Kaeuper, Medieval Chivalry
Annotation author: Wiedmaier, Helen
Book author: Kaeuper, Richard

Richard Kaeuper, Medieval Chivalry (Cambridge Medieval Textbooks), Cambridge 2016

The nature of chivalry has often been a subject of debates. Until the cultural turn, many researchers assumed that the noble fighters such as knights acted according to a special, chivalric code connected to principles of honour and Christianity. In contrast, more recent studies postulate that there was a significant difference between the ideal chivalrous behaviour described in medieval sources and the often violent reality of a warrior’s life. This distinction is also the topic of Kaeuper’s first section of the book: which aspects of chivalric life were the authors’ creations and which aspects had a connection to the everyday life of actual people? Kaeuper points out that the ideals and ideas of chivalry were very important to people in the Middle Ages and that understanding this importance is the first step to understand chivalry itself.

Kaeuper goes on to offer a distinguished definition of the word chivalry itself and points out that it is in fact a contemporary term. The author then focuses on the values behind the cluster of general chivalric principles and practices such as piety and honour. He uses examples that are easy to follow and give a good insight into these chivalric motives and how they are reflected in the sources.

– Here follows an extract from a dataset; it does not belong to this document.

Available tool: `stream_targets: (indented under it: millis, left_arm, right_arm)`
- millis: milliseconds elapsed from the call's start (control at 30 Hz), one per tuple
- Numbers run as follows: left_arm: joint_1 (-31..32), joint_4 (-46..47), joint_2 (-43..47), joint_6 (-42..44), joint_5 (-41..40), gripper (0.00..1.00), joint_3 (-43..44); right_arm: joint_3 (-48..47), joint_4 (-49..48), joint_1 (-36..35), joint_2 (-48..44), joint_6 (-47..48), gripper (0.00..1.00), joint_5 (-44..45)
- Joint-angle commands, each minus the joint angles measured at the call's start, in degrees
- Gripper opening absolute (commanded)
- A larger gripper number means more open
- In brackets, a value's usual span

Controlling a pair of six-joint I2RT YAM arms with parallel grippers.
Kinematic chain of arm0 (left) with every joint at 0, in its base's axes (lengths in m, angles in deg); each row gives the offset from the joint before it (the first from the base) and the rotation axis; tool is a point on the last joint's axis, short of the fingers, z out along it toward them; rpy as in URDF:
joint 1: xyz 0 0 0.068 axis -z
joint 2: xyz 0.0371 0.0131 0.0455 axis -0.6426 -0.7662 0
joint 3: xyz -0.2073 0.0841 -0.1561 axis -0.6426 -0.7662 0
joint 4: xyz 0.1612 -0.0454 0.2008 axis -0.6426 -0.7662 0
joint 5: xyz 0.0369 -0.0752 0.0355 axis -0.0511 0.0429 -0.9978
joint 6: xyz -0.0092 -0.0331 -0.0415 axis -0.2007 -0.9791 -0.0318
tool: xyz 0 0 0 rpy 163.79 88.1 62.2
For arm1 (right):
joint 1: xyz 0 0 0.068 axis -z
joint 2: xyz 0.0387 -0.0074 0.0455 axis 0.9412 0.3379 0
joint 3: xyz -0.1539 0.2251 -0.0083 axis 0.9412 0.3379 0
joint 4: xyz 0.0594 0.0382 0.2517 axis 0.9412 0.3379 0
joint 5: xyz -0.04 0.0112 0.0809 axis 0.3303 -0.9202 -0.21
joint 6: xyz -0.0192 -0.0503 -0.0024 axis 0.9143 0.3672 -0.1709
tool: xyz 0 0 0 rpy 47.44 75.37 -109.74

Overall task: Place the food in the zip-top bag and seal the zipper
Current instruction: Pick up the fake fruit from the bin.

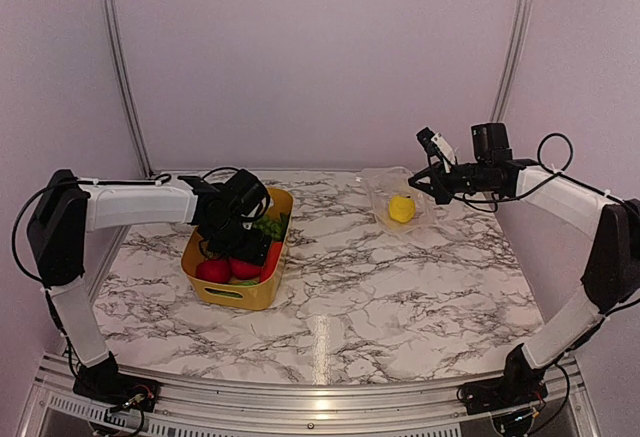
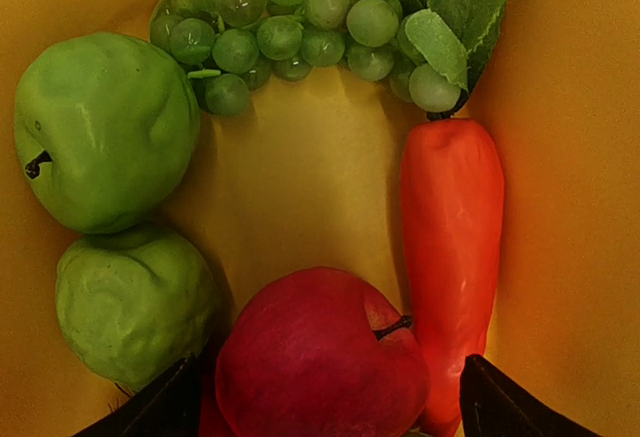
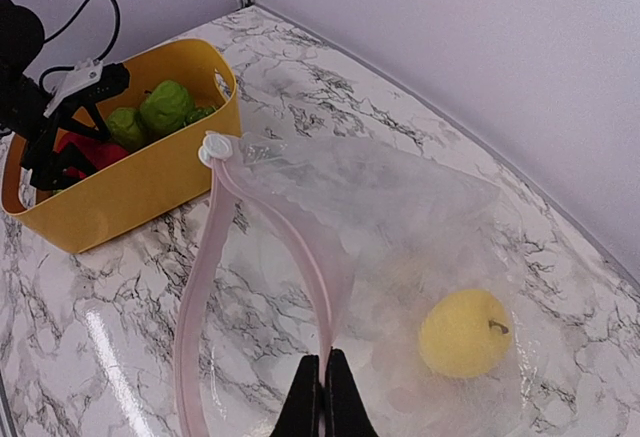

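- The left tool (image 1: 237,229) is hanging inside the yellow rectangular plastic bin (image 1: 248,295). Its 2 dark fingers (image 2: 150,412) are spreading wide and gripping nothing.
- A round red plastic apple (image 2: 320,357) is lying directly between those fingers. I cannot tell whether either finger is touching it.
- Just ahead of the finger on the right of the left wrist view, a long orange-red plastic pepper (image 2: 452,247) is lying along the bin wall and pressing against the apple.
- Ahead of the other finger, 2 lumpy green plastic fruits (image 2: 105,127) are resting against each other.
- Farthest ahead of the left tool, a bunch of green plastic grapes (image 2: 290,27) with a green leaf is stretching across the bin's end.
- The right tool (image 3: 322,402) is pinching narrow onto the pale pink closure strip (image 3: 200,287) of the large clear crinkly plastic bag (image 3: 400,197). The bag's mouth is gaping open over the marbled white surface (image 1: 400,297).
- The strip is looping away from the right tool toward a small white slider (image 3: 213,147).
- Inside the bag, just ahead of the right tool and to one side, a round yellow plastic fruit (image 3: 465,332) is sitting.
- The bin is standing well beyond the right tool, apart from the bag.
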Motion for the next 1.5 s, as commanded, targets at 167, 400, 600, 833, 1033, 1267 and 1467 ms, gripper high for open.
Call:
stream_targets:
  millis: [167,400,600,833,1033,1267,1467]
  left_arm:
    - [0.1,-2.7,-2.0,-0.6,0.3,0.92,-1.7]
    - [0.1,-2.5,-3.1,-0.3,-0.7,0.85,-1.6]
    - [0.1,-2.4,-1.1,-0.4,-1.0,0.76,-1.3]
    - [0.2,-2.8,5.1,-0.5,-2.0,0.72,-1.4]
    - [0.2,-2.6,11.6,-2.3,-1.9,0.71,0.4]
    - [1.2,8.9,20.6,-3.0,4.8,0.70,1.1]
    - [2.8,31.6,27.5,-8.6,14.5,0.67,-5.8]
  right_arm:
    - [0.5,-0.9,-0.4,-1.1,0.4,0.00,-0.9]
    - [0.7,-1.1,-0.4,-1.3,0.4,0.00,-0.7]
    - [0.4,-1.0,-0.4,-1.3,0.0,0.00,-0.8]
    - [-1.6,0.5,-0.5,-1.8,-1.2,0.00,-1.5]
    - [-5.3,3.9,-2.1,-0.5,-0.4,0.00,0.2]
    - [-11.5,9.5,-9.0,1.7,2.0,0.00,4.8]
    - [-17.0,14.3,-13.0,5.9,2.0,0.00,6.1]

Kaeuper correctly states that chivalry was not static through the times but changed. Consequently, he points out three phases of chivalry:  the first phase started in the mid-eleventh century, the second during the thirteenth century and the last one covered the fourteenth and fifteenth centuries. However, Kaeuper also explains that these are only preliminary models that are not set in stone. Special attention should be paid to the third phase: while many scholars postulated that chivalry declined in late medieval times, Kaeuper argues that the art of chivalric fighting can be observed even in the sixteenth century. Therefore, chivalry did not end in the High Middle Ages but changed in order to remain compatible with an equally changed society.

After that important determination and a short overview of the practice of violence, Kaeuper offers insights into the topic of knights in actual battles. War was common and fighting was very different from the way it was described in books. Chivalric ideals such as honour could even stand in the way of winning a battle. Besides their role in times of conflict, there were also connections between chivalry and institutions such as kingship or the Church. The book ends with a chapter on emotions connected to chivalry: while there are many books about knights and love, it is fascinating to read about the other emotions also depicted in the sources such as fear or thirst for vengeance. All were connected to the concept of honour, which can also be seen as a frame for the whole book.

In conclusion, the book gives a very helpful overview of the nature of chivalry in the Middle Ages, its change throughout the centuries and its connection to people, institutions, conflicts and – maybe most importantly – the image we receive today of all those elements in the sources. The book gives a broad overview but focuses mostly on England and, in case of the Hundred Years’  War, on the involved countries. Maybe it could have been an informative supplement to consider other regions in greater detail. On the other hand, there is the risk of becoming too vague. Therefore, Kaeuper’s focus is understandable and works very well in the book.